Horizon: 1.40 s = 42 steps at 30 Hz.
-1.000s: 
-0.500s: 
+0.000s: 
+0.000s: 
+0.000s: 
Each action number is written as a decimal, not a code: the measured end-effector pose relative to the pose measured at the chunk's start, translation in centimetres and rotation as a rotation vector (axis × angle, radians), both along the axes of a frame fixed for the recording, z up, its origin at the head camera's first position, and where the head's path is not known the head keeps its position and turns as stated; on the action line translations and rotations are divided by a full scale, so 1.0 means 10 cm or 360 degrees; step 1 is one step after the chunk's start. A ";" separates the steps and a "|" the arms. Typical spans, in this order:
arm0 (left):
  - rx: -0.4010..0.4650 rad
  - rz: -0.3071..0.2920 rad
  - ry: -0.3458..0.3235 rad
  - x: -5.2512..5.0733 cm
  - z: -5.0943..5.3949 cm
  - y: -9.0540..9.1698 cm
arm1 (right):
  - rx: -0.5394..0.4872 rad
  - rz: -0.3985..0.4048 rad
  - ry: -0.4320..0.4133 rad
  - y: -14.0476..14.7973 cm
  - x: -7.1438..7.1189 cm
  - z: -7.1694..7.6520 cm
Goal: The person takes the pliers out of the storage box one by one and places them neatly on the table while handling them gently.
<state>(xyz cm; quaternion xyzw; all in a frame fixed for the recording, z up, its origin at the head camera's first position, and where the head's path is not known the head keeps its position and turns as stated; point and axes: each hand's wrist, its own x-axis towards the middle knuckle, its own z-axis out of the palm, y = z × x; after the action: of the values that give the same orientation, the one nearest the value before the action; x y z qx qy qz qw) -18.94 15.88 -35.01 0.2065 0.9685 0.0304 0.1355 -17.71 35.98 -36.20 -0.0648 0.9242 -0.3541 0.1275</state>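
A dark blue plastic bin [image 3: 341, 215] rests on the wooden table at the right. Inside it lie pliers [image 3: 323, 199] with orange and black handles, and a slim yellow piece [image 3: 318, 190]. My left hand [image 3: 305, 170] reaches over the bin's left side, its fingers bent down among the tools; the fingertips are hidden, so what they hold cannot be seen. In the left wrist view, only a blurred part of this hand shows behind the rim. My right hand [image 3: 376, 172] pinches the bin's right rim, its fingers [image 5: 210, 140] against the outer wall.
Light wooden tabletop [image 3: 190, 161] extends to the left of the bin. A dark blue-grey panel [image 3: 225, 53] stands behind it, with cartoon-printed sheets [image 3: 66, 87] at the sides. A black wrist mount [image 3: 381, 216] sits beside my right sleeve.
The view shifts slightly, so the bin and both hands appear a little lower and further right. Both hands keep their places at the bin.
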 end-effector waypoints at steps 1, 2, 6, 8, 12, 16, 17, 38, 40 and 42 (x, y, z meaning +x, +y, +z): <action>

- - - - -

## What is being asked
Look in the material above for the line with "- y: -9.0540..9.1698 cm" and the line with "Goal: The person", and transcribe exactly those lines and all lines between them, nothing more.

## Written answer
  - y: -9.0540..9.1698 cm
arm1 (right):
  - rx: -0.5394..0.4872 rad
  - rz: -0.3985..0.4048 rad
  - ry: -0.4320..0.4133 rad
  - y: -14.0476..14.7973 cm
  - x: -7.1438..7.1189 cm
  - z: -7.1694..7.6520 cm
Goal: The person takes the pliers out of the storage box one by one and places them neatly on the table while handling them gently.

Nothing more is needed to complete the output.